“Georgia voter limits take root amid weakened Justice Department”

John Kruzel and Rebecca Beitsch in The Hill:

Biden said during the campaign he would “make voter protection a foundation of my administration” and added Friday that the White House and the Department of Justice (DOJ) are reviewing the Georgia law. 

But his promise comes with a caveat. The DOJ over the past decade has seen its menu of legal options whittled down, leaving Biden with diminished authority to test whether new Republican voting rules impermissibly harm people of color, as racial and partisan tensions coalesce around GOP voting rules now under discussion. And those powers went largely unused under former President Trump.

Given the heavy legal burden of proving a voting law was motivated by race, said Justin Levitt, a professor at Loyola Law School, the DOJ faces roadblocks in mounting a case, even if some parts of the Georgia bill are “needlessly cruel.” 

“There’s a big difference between feeling in your heart that you know why a bill was passed and being able to prove in court it was passed in order to discriminate based on race,” said Levitt, who served as deputy assistant attorney general in the DOJ’s Civil Rights Division during the Obama administration.

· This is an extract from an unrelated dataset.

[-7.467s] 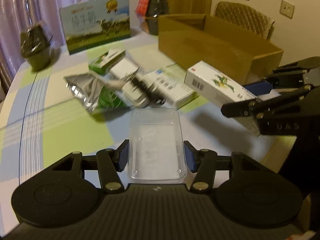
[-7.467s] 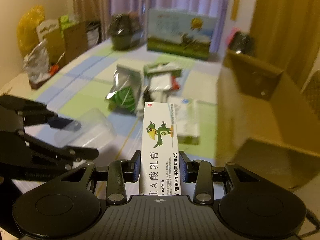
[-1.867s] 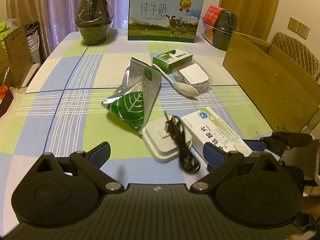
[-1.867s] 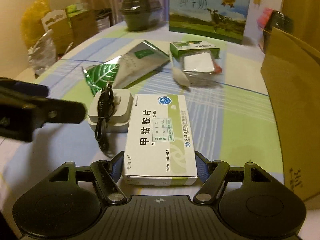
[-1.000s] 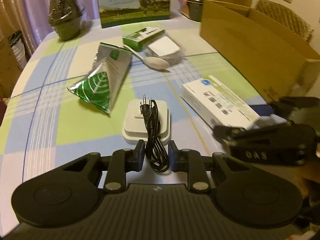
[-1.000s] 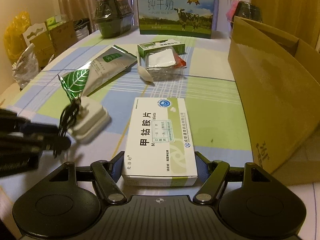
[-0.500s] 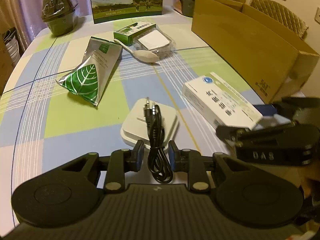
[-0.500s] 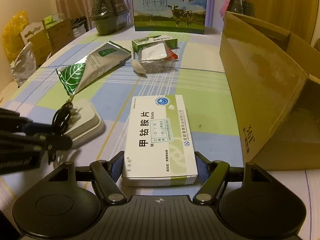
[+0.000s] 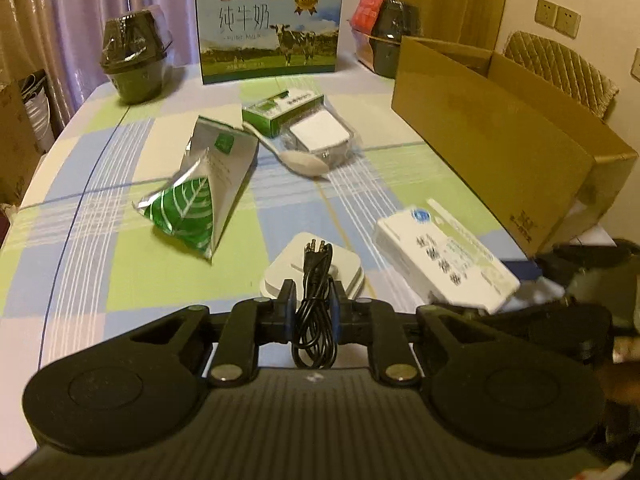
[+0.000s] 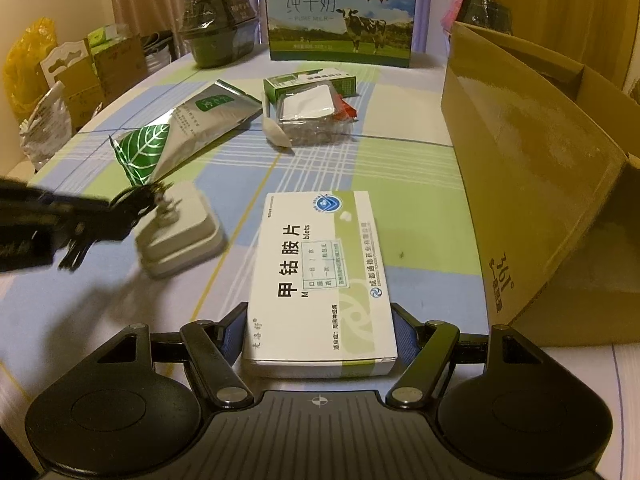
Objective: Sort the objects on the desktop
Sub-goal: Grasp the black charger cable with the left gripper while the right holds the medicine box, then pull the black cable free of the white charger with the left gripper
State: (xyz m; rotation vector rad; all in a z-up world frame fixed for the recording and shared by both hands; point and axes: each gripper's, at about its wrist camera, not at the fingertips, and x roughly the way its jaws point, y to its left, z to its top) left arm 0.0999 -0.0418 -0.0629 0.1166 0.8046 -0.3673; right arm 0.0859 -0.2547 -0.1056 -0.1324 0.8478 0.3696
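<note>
Fingers (image 9: 289, 300) around black cable (image 9: 314, 312)

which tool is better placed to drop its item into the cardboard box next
Right, probably. The right tool is shut on the white medicine box, and the open cardboard box stands right beside it. The left tool, shut on the black cable, is farther from the box.

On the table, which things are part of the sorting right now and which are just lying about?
In hand now:
left gripper shut on the black cable
right gripper shut on the white medicine box
cardboard box, open, probably the destination

Lying about:
foil pouch
spoon
milk carton
white adapter
</note>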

For nearly five decades, the DOJ had a powerful weapon in the fight against voting proposals that raised questions of racial bias. Derived from Section 5 of the Voting Rights Act of 1965, the department possessed a kind of veto power over state voting laws it deemed racially discriminatory. 

In Georgia alone, federal authorities drew on Voting Rights Act powers to review legislative proposals in more than 180 instances, according to a recent lawsuit filed against the latest Georgia law. 

But the DOJ’s authority to screen racially suspect voting laws under this so-called preclearance process was eliminated by a 2013 ruling by the Supreme Court. As a result, voting rights groups say the task has now fallen to minority voters themselves to test whether the laws in fact make it harder for them to vote in an actual election….

Georgia already faces three legal challenges from advocacy groups like the NAACP, with one lawsuit alleging that the new law leaves it “to Black [voters] and other voters of color to demonstrate which of these changes have discriminatory purpose or effect.”

But those suits brought by private groups raise legal issues that are generally thought to lie outside DOJ’s scope, arguing that the Georgia law violates not only the Voting Rights Act, but also the First and 14th Amendments, which protect voting rights and grant “equal protection of the laws.” DOJ, for its part, has been limited by courts to exercise only voting rights enforcement powers given to it by Congress, Levitt said, which excludes constitutional provisions that apply to voting.

“There are other private entities that have a lot more tools even if the tools that the DOJ has are pretty big and robust. There’s a more expansive tool kit available to private agencies being able to bring these claims directly under the Constitution,” he said.

“I think the things that people are most upset in the Georgia bill about are things that are much more natural claims under the Constitution than under the Voting Rights Act.”